# Design and Implementation of Memory-less Forbidden Transition Free Crosstalk Avoidance CODECs for On-Chip Buses

J.Venkateswara Rao<sup>1</sup> and P.Sudhakara Rao<sup>2</sup>

<sup>1</sup> Electronics & Communication Engineering Department, Vignan Institute of Technology & Science, Deshmukhi(V), Nalgonda Dist., Andhra Pradesh-508284, India

<sup>2</sup> Electronics & Communication Engineering Department, Vignan Institute of Technology & Science, Deshmukhi(V), Nalgonda Dist., Andhra Pradesh-508284, India

#### Abstract

Recently, reducing crosstalk noise delay is an important issue in VLSI design. As circuit geometries become smaller, wire interconnections become closer together and taller, thus increasing the cross-coupling capacitance between nets. At the same time, parasitic capacitance to the substrate becomes less as interconnections become narrower, and cell delays are reduced as transistors become smaller. In this work, we present a CODEC design for the forbidden transition free crosstalk avoidance CODEC. Our mapping and coding scheme is based on the Binary number system. In this paper, we investigate and propose a bus forbidden transition free CODECs for reducing bus delay and our experimental results show that the proposed CODEC complexity is orders of magnitude better compared to the existing techniques. Compared to the best existing approaches, we achieved a 3 times faster design and improvement in logic complexity.

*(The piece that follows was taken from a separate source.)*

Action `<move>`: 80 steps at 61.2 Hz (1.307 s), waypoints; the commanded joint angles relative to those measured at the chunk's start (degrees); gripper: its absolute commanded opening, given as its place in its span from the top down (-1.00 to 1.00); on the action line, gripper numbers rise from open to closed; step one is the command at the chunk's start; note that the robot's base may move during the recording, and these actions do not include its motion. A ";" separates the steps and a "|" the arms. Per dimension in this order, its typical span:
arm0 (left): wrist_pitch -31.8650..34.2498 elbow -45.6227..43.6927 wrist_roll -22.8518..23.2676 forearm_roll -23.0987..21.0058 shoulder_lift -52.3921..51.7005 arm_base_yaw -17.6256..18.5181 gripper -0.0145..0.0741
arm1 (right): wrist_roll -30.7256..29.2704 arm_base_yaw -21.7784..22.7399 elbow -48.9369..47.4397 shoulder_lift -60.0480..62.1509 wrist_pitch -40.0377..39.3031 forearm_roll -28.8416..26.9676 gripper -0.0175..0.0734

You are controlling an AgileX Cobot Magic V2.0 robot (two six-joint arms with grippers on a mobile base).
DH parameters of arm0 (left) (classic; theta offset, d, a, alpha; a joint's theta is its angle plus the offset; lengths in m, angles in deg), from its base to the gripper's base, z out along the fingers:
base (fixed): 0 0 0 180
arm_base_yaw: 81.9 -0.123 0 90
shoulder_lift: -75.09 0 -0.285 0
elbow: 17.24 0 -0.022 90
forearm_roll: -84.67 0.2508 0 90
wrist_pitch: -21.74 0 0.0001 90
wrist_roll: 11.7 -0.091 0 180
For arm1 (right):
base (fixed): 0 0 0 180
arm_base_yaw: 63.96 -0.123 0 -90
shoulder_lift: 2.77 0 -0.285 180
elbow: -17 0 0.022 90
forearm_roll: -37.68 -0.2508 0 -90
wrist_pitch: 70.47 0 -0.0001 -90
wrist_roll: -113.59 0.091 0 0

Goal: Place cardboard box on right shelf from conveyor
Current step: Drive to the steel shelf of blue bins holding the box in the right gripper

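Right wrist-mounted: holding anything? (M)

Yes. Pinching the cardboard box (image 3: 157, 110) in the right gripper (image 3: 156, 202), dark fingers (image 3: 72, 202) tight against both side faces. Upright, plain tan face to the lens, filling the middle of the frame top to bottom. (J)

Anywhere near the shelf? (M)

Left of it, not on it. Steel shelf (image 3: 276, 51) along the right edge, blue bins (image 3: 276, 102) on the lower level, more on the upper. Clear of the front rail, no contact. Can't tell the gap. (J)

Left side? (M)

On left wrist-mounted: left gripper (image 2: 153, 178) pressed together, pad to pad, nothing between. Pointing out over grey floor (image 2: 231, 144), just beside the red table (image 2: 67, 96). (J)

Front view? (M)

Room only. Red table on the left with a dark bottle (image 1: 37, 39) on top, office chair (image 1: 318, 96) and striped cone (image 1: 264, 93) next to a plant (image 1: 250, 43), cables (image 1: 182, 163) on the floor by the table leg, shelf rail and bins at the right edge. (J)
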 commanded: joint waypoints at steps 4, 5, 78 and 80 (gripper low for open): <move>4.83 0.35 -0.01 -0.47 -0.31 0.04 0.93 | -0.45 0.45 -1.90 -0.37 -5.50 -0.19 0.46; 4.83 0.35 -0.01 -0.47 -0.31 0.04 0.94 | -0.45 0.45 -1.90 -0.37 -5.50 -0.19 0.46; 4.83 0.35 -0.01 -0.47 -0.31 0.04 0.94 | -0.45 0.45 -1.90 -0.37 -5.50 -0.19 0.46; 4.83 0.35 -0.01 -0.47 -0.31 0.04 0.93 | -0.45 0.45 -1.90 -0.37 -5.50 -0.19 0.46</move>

**Keywords:** Crosstalk, Crosstalk Avoidance Codes, Forbidden Transition Free, Encoding, System on Chip, Parasitic, Coupling Capacitance, Deep-submicron.

#### **1. Introduction**

With shrinking device sizes, increasing chip complexity and faster clock speeds, wire delay is becoming increasingly significant [11, 12]. The propagation delay through long cross-chip buses is proving to be a limiting factor in the speed of some designs, and this trend is only expected to get worse. It has been shown that the delay through a long bus is strongly dependent on the coupling capacitance between the wires. In particular, the crosstalk effect when adjacent wires simultaneously transition in opposite directions is particularly detrimental to the delay. When the cross-coupling capacitance is comparable to or exceeds the loading capacitance on the wires, the delay of such a transition may be twice or more than that of a wire transitioning next to a steady signal. This delay penalty is commonly referred to as the capacitive crosstalk delay. The capacitive crosstalk delay strongly depends on the transition activities of the adjacent signals, hence the crosstalk type. Type-4 and type-3 crosstalk have the worst delay characteristics, followed by type-2 and then type-1. A few techniques involving selective skewing of bus data signals [13], transistor sizing [14], and repeater sizing [15] to reduce capacitive crosstalk induced delay have been proposed. Encoding is one of the more effective ways to reduce capacitive crosstalk delays. Here we present encoding techniques that focus on reducing crosstalk delay. The rest of the paper is organized as follows. Section 2 explains about Crosstalk Classification, Section 3 discusses about forbidden transition free crosstalk avoidance codes (FTF-CAC). In Section 4, we discuss about circuit implementation and experimental results. In Section 5 we compare the results of experiments that we have performed to quantify the CODEC performance. We conclude the paper in Section 6.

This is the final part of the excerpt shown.